All the while, a serial killer is killing women in the vicinity of Julia and Francis’ apartment. And as Julia walks through the streets of Bucarest, she is convinced neighbor from across the street (Burn Gorman) has started stalking her. Seemingly, he watches her from his apartment window at night.
Or is it all in the mind of a lonely person in a foreign place who is slipping into paranoia?
That Julia is in some state of depression is at least clear. Her impending paranoia is exacerbated when the one person she has managed to connect with—the fun-loving next-door neighbor—disappears. Of course, it’s entirely possible that also is not the case—after all, she does have a history of taking off for extended periods.

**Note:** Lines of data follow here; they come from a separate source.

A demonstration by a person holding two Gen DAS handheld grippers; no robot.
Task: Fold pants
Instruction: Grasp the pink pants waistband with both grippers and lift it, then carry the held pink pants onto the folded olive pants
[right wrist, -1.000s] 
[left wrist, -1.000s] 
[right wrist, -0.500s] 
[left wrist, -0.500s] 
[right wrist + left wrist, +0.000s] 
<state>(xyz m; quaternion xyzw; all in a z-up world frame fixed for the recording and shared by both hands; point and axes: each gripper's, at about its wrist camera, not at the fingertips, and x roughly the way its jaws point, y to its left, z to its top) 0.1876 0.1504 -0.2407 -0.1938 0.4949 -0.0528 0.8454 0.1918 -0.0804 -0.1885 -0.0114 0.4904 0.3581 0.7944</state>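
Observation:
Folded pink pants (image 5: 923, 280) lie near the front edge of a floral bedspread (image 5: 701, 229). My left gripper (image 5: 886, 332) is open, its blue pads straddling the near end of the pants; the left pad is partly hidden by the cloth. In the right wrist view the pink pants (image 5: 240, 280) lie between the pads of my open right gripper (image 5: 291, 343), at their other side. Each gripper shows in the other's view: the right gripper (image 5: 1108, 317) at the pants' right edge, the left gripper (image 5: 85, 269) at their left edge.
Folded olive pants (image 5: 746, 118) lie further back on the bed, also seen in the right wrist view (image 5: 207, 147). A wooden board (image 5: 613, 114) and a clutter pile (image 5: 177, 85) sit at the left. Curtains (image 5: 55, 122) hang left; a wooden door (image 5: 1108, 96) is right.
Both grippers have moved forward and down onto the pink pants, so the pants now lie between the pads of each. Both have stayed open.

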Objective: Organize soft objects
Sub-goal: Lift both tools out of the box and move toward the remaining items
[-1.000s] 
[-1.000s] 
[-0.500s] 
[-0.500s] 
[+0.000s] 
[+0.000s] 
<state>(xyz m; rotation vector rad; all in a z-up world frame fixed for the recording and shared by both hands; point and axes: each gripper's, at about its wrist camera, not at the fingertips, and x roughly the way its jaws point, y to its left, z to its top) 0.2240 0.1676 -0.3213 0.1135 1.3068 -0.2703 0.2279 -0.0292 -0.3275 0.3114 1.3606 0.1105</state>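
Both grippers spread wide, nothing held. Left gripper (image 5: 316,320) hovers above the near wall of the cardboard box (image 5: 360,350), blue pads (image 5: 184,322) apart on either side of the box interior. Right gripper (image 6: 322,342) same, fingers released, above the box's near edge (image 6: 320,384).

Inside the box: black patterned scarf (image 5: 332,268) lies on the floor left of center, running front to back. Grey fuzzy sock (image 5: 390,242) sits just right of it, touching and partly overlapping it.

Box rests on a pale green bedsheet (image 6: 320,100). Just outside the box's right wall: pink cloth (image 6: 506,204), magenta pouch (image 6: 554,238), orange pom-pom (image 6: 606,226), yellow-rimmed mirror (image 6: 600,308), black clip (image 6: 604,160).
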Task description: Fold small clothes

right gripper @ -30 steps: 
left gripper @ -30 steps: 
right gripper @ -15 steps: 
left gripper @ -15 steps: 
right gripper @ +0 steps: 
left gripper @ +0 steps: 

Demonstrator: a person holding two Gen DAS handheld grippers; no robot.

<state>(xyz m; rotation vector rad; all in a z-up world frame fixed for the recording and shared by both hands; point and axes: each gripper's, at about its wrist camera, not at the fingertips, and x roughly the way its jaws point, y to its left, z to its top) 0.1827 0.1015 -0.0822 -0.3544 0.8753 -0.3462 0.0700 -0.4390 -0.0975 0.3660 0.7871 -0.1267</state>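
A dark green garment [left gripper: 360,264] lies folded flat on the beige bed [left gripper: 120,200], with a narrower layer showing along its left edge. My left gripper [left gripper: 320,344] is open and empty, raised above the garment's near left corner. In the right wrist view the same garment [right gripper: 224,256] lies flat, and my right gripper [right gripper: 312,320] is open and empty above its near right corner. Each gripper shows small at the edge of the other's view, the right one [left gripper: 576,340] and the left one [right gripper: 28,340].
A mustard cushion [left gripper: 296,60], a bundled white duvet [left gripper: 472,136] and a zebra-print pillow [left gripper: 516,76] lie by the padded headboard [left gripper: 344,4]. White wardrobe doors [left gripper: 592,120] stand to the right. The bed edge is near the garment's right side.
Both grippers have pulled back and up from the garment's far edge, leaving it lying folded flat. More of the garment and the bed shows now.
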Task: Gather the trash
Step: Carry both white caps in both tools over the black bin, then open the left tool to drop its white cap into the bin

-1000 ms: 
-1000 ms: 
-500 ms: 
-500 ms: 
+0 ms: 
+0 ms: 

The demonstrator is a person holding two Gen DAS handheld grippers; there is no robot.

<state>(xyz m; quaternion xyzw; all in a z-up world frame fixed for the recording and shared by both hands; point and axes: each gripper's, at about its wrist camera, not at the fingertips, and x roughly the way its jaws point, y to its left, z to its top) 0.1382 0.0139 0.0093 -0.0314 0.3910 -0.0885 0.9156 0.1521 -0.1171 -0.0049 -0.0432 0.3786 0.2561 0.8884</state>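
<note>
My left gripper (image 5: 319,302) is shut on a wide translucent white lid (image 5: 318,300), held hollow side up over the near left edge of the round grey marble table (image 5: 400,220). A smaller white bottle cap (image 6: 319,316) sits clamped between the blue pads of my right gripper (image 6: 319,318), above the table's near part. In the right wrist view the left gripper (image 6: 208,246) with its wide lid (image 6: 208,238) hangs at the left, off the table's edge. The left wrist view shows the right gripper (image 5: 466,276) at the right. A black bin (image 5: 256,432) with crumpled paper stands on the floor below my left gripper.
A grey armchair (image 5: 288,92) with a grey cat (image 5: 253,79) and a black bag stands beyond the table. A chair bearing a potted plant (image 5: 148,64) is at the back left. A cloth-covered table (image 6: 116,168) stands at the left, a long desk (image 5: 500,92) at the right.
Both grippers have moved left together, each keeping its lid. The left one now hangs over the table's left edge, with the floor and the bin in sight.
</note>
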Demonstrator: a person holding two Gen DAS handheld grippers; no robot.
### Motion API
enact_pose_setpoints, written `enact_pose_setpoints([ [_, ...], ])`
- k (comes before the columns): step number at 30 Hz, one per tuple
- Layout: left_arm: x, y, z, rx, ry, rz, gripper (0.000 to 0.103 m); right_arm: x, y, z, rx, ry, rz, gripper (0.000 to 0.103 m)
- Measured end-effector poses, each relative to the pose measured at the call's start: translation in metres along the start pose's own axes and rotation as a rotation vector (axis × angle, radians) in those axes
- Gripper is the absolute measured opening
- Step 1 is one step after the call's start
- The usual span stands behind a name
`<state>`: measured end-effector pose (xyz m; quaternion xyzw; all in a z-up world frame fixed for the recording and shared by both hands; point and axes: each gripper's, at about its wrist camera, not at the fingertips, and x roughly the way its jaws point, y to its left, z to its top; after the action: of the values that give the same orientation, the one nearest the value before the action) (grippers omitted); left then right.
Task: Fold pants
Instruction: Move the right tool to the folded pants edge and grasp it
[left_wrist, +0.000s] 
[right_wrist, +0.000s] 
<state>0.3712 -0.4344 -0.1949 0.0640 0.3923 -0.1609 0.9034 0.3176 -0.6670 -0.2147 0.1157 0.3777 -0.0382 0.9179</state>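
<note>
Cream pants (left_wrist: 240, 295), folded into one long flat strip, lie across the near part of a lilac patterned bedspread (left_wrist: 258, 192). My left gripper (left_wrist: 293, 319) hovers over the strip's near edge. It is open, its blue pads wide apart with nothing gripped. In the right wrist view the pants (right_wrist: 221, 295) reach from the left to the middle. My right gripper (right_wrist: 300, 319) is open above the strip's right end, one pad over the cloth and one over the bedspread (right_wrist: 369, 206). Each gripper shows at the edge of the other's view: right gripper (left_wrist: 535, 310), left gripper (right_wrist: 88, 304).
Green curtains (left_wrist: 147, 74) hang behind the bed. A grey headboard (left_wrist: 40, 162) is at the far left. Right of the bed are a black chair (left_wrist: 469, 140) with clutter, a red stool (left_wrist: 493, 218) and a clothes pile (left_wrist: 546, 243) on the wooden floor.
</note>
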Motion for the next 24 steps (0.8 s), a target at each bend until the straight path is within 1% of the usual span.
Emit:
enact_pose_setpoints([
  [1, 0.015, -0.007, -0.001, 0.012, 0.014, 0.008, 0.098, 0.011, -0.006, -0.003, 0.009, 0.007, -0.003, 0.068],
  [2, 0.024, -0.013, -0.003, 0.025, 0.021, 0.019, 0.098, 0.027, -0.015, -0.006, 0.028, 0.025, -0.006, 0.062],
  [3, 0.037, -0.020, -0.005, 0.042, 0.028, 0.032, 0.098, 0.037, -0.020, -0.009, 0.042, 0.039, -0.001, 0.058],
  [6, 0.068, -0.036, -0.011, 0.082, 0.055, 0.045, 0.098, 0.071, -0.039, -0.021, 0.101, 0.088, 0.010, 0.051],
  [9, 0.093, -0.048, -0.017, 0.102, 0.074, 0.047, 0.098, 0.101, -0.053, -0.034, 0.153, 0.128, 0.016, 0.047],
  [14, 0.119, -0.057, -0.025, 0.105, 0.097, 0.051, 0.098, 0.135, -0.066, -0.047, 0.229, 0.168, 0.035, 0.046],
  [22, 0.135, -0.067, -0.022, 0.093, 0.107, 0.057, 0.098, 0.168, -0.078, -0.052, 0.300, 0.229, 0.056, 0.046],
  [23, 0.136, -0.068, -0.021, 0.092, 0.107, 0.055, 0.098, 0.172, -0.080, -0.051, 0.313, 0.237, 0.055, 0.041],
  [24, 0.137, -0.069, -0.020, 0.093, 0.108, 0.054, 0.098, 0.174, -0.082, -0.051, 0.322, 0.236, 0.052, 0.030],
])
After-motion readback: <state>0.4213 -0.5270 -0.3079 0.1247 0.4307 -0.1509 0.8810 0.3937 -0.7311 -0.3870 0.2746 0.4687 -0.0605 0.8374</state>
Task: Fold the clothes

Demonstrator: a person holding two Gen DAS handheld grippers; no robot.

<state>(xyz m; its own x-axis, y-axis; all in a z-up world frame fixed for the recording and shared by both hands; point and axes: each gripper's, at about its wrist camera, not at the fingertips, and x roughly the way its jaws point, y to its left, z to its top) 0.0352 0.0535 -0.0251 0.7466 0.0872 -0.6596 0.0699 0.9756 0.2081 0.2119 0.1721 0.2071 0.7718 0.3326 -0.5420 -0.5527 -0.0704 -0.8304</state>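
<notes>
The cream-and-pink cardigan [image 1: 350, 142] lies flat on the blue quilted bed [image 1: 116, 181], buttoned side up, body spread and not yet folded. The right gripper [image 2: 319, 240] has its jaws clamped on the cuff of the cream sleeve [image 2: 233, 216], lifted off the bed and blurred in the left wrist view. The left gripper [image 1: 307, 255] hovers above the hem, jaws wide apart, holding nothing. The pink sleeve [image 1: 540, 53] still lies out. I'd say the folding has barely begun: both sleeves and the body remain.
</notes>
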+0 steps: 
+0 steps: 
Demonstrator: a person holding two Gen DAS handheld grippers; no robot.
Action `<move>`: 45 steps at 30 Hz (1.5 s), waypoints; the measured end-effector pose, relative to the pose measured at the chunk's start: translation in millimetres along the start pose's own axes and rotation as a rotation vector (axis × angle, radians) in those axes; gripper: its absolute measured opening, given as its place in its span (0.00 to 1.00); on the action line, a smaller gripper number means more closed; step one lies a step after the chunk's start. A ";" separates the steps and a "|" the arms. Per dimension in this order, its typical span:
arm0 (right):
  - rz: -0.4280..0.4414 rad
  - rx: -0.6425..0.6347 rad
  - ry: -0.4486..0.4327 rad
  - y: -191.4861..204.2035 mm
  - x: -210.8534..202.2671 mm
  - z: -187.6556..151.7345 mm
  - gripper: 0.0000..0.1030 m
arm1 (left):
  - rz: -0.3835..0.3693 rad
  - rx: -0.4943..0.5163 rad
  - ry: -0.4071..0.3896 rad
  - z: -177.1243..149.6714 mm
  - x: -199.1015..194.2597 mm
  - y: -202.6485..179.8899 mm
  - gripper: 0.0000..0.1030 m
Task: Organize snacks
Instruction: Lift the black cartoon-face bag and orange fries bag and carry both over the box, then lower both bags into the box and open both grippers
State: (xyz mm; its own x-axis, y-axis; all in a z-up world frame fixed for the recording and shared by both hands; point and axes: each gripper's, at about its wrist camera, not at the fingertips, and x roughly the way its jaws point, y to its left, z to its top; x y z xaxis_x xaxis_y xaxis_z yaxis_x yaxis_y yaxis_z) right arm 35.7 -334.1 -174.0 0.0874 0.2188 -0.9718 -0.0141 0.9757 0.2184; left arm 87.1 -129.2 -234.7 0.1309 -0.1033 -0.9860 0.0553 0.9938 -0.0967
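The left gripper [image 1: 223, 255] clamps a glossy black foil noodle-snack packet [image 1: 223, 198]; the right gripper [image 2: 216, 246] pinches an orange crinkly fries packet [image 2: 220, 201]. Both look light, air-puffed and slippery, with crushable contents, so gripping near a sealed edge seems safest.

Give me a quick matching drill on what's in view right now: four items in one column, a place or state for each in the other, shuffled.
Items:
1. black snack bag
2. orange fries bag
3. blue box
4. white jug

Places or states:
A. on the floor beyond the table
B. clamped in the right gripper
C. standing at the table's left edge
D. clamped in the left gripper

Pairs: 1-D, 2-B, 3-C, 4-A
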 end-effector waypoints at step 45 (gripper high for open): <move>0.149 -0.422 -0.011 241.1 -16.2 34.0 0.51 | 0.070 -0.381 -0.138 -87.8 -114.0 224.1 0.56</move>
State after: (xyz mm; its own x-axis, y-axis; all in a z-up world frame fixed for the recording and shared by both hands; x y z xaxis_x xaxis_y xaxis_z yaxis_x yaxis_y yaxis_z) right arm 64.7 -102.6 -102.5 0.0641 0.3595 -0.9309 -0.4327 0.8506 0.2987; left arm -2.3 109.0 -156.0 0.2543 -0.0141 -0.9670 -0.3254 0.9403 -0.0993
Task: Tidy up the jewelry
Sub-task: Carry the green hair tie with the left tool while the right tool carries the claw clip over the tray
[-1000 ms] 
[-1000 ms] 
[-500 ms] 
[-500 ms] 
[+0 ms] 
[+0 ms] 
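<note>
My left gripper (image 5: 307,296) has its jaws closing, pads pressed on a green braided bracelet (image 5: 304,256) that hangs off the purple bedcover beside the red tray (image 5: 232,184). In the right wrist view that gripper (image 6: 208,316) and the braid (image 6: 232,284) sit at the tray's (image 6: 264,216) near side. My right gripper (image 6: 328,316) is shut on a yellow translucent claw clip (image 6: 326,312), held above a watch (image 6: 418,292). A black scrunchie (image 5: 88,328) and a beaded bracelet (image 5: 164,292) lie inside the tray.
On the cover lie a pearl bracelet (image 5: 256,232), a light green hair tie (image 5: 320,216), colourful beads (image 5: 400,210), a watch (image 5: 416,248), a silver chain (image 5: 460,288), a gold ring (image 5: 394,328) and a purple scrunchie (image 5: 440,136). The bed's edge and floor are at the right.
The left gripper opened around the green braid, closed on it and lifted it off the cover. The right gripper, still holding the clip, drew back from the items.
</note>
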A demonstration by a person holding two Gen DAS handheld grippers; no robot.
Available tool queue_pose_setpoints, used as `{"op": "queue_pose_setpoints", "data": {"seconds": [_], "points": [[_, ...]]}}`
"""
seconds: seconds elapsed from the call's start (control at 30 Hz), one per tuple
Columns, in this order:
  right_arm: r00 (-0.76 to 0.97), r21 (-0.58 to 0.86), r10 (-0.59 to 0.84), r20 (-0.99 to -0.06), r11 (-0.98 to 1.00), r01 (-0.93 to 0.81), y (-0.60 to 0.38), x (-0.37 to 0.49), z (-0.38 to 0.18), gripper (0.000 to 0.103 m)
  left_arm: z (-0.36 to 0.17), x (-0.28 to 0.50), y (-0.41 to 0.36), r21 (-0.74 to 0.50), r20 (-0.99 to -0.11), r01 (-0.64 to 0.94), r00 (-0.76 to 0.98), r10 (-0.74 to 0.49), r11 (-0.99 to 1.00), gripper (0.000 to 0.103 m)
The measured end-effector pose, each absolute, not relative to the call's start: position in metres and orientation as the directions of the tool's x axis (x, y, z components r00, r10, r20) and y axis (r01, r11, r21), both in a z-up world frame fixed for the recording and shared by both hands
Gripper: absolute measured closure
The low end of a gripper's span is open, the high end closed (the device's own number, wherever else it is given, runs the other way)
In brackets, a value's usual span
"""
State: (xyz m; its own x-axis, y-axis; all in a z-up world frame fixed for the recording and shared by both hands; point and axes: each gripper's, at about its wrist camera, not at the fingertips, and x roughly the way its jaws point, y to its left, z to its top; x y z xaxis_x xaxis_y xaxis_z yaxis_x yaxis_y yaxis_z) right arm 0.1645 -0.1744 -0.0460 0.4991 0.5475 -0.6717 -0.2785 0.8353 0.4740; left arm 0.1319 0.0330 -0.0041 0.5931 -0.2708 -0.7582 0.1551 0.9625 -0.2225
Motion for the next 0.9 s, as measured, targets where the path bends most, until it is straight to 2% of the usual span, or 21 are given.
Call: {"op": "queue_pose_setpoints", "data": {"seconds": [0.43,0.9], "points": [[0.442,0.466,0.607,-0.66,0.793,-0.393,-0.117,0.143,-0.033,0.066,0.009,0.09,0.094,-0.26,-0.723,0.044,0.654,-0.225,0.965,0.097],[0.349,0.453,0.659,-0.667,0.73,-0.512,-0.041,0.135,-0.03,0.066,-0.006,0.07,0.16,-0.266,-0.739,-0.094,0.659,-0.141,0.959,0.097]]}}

Watcher can feel as disorienting as Julia feels in the streets of Romania. It seems plausible that her perceived stalker is just someone as lonely as her who happens to walk around the same streets she does. On the other hand, the murders are real, and the movie has little interest in giving too much exposition away at any one time. It’s an unsettling slow burn.
The whole cast turns in solid performances, with the great Burn Gorman adding a layer of gravitas. (Gorman is a Guillermo del Toro regular and also had a memorable appearance in “Flowers for Charlie,” a classic It’s Always Sunny in Philadelphia episode.)
For some, Watcher might be a little too slow, but with some patience, you’ll find a tense thriller with a surprisingly bombastic conclusion. Downright Hitchcockian, some might say.